Things could go even better than this model. For example, the Fraunhofer-Gesellschaft — Germany’s system of applied research institutes that serve a similar function to what the Max Planck institutes are for German basic research — report a survival rate of 90% after five years for their spinoff companies. A crash and burn rate far below the 30% number I used in the model could make the financial outcomes even more compelling.
Of course, there exists a world where this could also go very poorly from an ROI perspective. As you’d expect, the worst possible scenario is one in which the companies have a crash and burn rate similar to the hit-or-miss world of software VC — where companies are encouraged to swing big by design. The following graphic shows a version of this going badly, with half of investor money disappearing. With the same return multiples that netted a $170 million total fund return on $100 million invested, the following assumptions yield a very different financial outcome:
There are no home runs
5% of companies grow moderately ambitiously (rather than 15%)
25% of companies grow by 50%
70% of companies fail
If one picks investments that go to zero too often, then this is not viable. But if one picks businesses that — as the old MIT-style companies were — are almost immediately cash-flow positive and launch with customer bases and warm leads, then the model is extremely compelling. This is why the pivotal first step in making this a profitable investment class is a style of labs and consulting contracts similar to MIT’s Technology plan, Bell Labs, or early GE Research. These environments produced engineers and scientists whose ideas and ventures could be considered ‘safe bets.’
There would naturally be many small differences in the operation of this model that differ from software VC. One would imagine that — as in the early era of Silicon Valley when VCs were funding more chip/hardware companies — William Walker funds might take a higher percentage of the companies they invest in than is normal in software and, if need be, write fewer checks to ensure companies have the resources they need from the start. This is a reasonable approach when one assumes that far more of its companies will survive the early years than in software VC. Additionally, dilution of one’s equity is a much more negligible factor in this style of VC. Lastly, the styles of businesses being launched would be much more capable of issuing things like yearly dividends to investors. So, even if exits to financial actors like search funds of low-to-mid-market PE firms take a while to materialize, some liquid returns can be seen in the interim.
There is a chance that the William Walker model turns out to be attractive in its own right from the POV of a self-interested investor. But this “experimental” fund idea should be extremely compelling, in particular, to the affluent groups that have, to this point, been losing money in an effort to fund technological growth.
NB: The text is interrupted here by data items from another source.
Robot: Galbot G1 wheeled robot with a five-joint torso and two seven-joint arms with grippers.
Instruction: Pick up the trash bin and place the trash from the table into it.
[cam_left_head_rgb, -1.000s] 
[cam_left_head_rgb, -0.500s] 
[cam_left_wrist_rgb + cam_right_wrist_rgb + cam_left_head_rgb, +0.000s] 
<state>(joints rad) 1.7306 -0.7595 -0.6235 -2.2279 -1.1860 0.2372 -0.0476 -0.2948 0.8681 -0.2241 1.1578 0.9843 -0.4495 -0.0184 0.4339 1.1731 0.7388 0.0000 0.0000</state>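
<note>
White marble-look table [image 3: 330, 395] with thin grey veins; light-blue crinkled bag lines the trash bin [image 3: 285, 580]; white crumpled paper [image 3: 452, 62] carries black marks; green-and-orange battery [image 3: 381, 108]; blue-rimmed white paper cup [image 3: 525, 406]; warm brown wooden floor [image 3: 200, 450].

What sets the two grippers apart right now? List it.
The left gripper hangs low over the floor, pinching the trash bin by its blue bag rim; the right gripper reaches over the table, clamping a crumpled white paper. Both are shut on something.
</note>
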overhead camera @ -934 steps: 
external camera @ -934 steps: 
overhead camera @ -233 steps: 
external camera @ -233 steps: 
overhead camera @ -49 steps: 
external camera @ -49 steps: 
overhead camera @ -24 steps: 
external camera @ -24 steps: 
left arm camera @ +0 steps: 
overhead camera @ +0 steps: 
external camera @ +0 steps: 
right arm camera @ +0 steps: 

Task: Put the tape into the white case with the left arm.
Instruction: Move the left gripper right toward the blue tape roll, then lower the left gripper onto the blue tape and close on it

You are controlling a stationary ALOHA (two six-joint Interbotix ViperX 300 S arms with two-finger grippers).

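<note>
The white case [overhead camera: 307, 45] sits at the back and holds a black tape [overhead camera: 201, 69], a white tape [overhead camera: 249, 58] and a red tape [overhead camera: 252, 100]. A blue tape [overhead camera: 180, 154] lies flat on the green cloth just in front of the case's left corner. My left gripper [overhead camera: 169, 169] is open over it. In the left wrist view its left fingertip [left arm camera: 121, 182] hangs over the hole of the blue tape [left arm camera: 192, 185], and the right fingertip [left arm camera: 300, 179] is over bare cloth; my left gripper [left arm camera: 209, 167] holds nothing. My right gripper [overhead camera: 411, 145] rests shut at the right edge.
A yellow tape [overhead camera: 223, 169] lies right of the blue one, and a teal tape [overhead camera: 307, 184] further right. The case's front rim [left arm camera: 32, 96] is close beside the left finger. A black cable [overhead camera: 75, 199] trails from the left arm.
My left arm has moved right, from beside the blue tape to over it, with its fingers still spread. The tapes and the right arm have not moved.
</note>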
Many of these individuals have either been directly funding research through philanthropic giving or been contributing large amounts to ambitious deep tech VC projects knowing the investments are not as profitable as alternative investments.
Investing in this model has the potential to:
At the minimum, bring into existence a new style of org where under-employed, top minds can start companies that solve the problems of American industry even if they are only modestly profitable.
Possibly prove out an extremely profitable model of VC. And, even if it doesn't, the organization would have an extremely high chance of breaking even as an experiment — as opposed to many experiments that have no chance of returning the donor’s money back to them under any circumstance.
Maybe this is an experiment that launches a new area of venture, or maybe it just turns out to be a new and clever way to enable top research minds to generate industry solutions — but doesn’t work as a for-profit company. Regardless, it is an experiment worth running.
An ‘Old New Model’ for Deep Tech Venture
This alternative approach to deep tech VC has the potential to marry the best of the old and new. On the day-to-day, doing consulting project work like that of MIT’s Technology Plan projects or Bell Labs-style assignments could bring in money and experience. This provides would-be deep tech founders runway to experiment and on-the-job industry know-how. In general, the goal of the org should be to produce profitable new companies in the long run while (at least) breaking even in the short run on its contracts. When they spin off, the companies would ideally be further along than many deep tech investments currently are — originating with a non-zero customer base and fewer technical risks.
In that case, providing risk capital to the spinoff for 25% of its equity could be (very roughly) one-third as likely to go to zero as the standard deep tech check currently. Each of these successful, break-even companies is one less hole in your balance sheet and one more chance at a company that, in the longer run, can grow into a mega-unicorn like Koch, Gillette, or (even) Campbell’s Soup did in the MIT data.
Not all university labs, of course, have forgotten how to do this style of work. Certain PIs and their labs do large amounts of applied research and continuously graduate grad students who spin off work that originated in the lab. And that’s great! Individuals just like that are the ones who should help guide an initiative like the one I’m describing.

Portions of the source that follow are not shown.